Brief =
Transcribe only part of the material below: the lines from the one containing "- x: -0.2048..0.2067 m" through the one containing "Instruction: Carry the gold", inclusive, exactly as written.

** Opening Stored data block **

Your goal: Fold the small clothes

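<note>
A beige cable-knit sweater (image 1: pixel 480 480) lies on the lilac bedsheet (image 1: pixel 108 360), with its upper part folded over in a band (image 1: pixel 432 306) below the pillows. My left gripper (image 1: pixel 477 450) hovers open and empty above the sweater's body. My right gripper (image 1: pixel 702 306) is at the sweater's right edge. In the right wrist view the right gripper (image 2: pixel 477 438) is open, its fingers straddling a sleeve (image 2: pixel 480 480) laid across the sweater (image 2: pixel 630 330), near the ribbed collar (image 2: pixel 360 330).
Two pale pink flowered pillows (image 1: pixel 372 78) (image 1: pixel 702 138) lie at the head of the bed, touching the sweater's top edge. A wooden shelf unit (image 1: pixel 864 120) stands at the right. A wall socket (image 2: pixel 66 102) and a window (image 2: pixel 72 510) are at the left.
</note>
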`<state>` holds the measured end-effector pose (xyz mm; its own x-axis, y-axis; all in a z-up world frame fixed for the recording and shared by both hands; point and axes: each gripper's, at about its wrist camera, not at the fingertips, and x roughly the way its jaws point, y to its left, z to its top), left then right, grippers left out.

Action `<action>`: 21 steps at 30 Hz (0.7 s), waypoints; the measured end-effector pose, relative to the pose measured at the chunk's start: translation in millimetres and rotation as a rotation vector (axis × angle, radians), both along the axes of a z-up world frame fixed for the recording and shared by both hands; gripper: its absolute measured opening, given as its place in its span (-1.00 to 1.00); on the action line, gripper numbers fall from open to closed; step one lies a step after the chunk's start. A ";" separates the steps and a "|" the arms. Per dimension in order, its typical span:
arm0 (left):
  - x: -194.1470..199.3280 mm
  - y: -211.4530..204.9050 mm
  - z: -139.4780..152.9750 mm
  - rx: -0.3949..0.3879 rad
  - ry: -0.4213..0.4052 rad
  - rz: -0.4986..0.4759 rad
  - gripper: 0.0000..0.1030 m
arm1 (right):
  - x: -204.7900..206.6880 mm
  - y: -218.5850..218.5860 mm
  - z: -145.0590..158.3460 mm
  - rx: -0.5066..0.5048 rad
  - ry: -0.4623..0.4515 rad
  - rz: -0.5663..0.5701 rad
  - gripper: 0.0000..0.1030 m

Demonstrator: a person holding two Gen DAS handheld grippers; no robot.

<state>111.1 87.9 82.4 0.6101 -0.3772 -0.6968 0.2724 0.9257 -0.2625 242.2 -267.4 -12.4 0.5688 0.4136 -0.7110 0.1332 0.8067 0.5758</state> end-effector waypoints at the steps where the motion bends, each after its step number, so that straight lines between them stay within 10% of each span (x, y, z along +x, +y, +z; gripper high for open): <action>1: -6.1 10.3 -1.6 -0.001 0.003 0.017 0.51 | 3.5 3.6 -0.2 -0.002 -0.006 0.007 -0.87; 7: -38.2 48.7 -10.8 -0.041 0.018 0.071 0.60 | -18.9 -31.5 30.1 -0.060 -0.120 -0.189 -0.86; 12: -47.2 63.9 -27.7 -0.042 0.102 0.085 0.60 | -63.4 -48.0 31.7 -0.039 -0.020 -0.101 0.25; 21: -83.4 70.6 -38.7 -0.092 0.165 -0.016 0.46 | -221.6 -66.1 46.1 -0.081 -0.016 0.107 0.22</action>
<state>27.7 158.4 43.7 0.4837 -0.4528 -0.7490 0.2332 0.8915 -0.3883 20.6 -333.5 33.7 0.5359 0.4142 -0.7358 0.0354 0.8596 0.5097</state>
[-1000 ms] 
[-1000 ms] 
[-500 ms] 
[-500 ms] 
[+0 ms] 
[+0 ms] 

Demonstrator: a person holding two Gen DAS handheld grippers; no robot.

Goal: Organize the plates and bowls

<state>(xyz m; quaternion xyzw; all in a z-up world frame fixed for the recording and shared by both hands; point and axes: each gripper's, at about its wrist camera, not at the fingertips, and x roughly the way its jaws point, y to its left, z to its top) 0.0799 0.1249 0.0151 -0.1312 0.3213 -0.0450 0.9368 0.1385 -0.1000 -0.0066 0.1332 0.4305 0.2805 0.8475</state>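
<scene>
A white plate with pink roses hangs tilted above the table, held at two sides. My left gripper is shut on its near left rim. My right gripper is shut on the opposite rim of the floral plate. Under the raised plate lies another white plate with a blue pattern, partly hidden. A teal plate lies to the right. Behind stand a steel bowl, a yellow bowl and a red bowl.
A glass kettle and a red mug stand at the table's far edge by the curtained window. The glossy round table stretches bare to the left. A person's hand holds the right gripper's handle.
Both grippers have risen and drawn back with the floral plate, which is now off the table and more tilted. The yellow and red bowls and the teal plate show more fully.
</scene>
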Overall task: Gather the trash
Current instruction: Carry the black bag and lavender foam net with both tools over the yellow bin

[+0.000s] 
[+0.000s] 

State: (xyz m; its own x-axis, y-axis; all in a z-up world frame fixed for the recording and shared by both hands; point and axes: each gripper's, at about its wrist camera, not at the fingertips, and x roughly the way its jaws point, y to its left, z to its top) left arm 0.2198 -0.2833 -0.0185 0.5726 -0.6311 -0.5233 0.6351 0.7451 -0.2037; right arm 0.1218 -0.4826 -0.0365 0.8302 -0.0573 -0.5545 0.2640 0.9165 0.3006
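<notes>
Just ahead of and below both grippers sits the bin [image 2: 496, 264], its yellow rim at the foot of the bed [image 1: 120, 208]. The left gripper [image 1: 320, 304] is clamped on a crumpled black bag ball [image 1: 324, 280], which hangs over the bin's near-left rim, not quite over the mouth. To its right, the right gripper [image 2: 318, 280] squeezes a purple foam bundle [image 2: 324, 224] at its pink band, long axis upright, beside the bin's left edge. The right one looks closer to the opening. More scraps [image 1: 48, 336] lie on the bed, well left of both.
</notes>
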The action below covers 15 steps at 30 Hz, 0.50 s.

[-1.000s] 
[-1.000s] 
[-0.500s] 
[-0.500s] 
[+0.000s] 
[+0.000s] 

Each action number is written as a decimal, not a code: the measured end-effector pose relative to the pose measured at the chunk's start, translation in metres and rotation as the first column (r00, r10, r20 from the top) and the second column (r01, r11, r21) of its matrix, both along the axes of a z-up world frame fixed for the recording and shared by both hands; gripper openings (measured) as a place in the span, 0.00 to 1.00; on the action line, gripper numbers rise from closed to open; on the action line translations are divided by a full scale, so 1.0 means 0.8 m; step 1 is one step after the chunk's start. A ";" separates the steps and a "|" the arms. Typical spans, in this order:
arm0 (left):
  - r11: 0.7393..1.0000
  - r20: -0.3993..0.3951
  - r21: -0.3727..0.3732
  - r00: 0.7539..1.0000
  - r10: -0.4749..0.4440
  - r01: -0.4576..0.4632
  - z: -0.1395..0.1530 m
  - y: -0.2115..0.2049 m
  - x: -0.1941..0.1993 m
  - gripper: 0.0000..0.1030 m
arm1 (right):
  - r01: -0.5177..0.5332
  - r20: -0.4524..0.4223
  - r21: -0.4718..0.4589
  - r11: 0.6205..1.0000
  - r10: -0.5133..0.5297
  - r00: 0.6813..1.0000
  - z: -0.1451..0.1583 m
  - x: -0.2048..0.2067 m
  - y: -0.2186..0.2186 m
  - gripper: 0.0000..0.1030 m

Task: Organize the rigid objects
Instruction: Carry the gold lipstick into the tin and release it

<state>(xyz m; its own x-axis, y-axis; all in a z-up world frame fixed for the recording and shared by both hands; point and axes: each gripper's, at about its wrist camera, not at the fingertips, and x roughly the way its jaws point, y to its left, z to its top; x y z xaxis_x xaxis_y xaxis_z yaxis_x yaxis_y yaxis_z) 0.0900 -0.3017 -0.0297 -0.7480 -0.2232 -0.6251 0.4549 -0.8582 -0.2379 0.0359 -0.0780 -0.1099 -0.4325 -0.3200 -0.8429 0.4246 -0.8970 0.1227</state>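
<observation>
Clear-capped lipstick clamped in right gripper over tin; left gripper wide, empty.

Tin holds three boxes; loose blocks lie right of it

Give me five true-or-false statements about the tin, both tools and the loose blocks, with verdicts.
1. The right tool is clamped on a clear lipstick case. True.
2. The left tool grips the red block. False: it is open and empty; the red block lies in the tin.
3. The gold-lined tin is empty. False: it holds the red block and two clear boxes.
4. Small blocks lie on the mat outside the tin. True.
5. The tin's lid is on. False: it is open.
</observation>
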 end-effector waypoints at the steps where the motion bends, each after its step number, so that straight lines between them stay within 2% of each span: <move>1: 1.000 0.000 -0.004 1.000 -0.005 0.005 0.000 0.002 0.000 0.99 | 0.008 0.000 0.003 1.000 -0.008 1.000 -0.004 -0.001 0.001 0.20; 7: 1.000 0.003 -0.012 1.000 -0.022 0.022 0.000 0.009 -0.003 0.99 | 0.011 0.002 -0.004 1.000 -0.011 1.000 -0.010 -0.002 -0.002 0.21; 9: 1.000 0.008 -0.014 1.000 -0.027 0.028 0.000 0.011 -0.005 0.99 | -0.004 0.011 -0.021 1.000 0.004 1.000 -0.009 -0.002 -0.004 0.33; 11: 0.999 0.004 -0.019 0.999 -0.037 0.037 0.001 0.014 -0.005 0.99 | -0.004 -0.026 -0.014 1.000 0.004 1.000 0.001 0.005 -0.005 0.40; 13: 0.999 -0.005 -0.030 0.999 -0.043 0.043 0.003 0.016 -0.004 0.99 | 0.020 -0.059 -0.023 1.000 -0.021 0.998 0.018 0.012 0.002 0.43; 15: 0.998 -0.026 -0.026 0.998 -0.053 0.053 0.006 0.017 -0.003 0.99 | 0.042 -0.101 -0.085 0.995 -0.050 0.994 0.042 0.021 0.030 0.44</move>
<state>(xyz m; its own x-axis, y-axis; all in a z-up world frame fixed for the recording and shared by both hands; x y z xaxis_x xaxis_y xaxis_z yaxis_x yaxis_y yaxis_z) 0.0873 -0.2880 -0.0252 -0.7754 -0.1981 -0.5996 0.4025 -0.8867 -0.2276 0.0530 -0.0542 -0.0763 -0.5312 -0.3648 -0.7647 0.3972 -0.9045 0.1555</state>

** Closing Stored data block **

Exercise response =
  - x: -0.2048..0.2067 m
  - y: -0.2186..0.2186 m
  - gripper: 0.0000..0.1030 m

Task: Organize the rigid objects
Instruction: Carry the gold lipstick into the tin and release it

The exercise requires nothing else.